Task to carry out:
In the entries below, find the line with "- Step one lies" and the line with "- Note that"; give again those lines and every line between them, exactly.

Provided data:

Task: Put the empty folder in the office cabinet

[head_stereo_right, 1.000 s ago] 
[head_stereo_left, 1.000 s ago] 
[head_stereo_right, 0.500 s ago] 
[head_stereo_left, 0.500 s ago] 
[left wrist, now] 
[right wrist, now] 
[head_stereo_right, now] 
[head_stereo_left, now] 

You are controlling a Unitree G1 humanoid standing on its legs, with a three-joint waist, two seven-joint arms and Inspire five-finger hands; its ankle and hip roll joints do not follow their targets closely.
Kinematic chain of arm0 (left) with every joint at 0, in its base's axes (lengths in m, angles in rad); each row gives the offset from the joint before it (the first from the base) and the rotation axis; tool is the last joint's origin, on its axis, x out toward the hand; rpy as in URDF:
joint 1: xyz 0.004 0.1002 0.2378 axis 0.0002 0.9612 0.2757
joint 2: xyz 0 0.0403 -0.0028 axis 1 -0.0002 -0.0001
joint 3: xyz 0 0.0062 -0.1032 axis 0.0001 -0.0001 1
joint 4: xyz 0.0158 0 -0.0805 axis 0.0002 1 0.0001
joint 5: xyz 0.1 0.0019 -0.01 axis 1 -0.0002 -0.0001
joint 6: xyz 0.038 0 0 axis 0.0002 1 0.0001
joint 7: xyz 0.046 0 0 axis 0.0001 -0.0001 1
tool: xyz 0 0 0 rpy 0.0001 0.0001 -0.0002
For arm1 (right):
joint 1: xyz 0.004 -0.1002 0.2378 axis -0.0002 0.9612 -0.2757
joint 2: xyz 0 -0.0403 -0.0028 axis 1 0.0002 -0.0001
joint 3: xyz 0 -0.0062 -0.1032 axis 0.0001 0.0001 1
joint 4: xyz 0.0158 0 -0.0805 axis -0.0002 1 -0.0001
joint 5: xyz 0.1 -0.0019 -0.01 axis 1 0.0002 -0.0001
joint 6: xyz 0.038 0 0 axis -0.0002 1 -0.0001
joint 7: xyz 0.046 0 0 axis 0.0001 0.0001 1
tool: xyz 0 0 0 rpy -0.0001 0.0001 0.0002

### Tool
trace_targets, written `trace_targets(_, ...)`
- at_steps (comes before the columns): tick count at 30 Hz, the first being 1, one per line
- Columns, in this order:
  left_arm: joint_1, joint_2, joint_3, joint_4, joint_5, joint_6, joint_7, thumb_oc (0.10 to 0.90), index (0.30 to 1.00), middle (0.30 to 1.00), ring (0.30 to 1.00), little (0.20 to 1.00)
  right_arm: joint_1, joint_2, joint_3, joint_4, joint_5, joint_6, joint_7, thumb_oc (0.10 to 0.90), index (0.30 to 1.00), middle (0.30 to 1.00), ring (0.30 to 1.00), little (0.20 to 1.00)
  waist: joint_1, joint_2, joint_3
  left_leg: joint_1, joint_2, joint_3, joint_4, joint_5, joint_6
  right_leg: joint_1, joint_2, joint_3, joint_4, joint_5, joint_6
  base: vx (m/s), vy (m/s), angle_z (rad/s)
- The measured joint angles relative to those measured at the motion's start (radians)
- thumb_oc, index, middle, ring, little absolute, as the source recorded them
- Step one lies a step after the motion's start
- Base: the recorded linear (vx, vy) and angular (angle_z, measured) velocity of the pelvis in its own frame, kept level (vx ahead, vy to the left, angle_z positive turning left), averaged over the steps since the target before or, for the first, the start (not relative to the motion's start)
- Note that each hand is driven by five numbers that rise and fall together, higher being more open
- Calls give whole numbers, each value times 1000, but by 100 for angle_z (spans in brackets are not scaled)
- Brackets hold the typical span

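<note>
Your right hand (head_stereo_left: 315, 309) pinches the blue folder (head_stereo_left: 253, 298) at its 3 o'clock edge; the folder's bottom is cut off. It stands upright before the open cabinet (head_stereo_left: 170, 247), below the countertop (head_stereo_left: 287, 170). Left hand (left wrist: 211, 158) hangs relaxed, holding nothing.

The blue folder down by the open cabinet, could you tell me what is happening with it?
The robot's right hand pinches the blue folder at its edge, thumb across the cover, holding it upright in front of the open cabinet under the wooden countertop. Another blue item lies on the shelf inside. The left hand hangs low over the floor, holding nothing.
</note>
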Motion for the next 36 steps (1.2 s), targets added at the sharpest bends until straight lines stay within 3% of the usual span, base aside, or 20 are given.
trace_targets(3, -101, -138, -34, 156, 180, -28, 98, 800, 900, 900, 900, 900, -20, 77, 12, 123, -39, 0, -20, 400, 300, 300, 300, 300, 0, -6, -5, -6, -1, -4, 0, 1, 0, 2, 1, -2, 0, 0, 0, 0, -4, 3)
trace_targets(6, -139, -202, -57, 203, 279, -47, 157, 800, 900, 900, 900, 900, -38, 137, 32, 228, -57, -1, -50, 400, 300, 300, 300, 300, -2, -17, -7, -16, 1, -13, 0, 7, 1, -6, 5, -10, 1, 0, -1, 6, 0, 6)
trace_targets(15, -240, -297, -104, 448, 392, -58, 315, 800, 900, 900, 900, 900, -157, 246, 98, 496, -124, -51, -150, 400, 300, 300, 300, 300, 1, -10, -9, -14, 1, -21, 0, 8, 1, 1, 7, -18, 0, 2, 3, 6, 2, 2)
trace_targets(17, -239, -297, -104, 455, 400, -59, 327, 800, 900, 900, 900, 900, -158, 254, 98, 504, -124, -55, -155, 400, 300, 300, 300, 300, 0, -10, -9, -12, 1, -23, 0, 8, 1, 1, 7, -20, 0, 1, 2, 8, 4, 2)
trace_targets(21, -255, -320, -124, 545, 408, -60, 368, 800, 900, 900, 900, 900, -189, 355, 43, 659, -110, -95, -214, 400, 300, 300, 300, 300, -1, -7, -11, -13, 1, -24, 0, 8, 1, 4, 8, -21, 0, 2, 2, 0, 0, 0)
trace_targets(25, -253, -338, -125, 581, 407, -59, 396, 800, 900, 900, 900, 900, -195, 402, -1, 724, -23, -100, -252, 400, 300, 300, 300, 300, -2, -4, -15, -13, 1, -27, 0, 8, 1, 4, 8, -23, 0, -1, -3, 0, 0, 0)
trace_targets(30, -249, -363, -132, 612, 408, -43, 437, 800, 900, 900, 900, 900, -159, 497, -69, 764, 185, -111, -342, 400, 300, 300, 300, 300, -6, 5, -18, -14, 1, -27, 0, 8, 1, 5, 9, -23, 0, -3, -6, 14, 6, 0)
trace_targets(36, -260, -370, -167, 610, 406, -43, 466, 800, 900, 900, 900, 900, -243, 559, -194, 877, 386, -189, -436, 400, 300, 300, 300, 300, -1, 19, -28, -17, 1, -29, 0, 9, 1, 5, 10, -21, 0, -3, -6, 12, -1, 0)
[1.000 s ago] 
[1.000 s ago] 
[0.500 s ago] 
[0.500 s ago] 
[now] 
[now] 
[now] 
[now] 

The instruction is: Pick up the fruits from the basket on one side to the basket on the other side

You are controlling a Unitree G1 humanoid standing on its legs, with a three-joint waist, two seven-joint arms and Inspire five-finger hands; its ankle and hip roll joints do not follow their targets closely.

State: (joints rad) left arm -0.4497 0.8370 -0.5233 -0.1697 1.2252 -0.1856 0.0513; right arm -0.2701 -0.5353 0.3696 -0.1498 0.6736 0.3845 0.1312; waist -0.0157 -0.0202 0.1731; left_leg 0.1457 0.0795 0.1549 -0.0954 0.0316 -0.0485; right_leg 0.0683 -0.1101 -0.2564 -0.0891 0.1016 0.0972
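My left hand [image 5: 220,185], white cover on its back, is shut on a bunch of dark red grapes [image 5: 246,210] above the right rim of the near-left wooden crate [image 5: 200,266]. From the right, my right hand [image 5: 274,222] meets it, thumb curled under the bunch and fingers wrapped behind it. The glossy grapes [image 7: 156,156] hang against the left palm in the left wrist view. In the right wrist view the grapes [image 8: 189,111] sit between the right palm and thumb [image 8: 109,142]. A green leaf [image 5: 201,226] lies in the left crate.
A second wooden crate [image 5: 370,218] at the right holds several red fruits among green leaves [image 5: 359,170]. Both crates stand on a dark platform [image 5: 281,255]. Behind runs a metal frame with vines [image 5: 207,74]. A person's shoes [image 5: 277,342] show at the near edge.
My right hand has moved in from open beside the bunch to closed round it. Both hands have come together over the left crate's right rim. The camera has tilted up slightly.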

Result below:
- Step one lies a step after the motion's start
- Base: the recorded linear (vx, vy) and angular (angle_z, measured) velocity of the pelvis in its own frame, kept level (vx ahead, vy to the left, angle_z positive turning left), averaged over the steps since the target before or, for the first, the start (not relative to the motion's start)
- Note that each hand is driven by five numbers that rise and fall together, higher being more open

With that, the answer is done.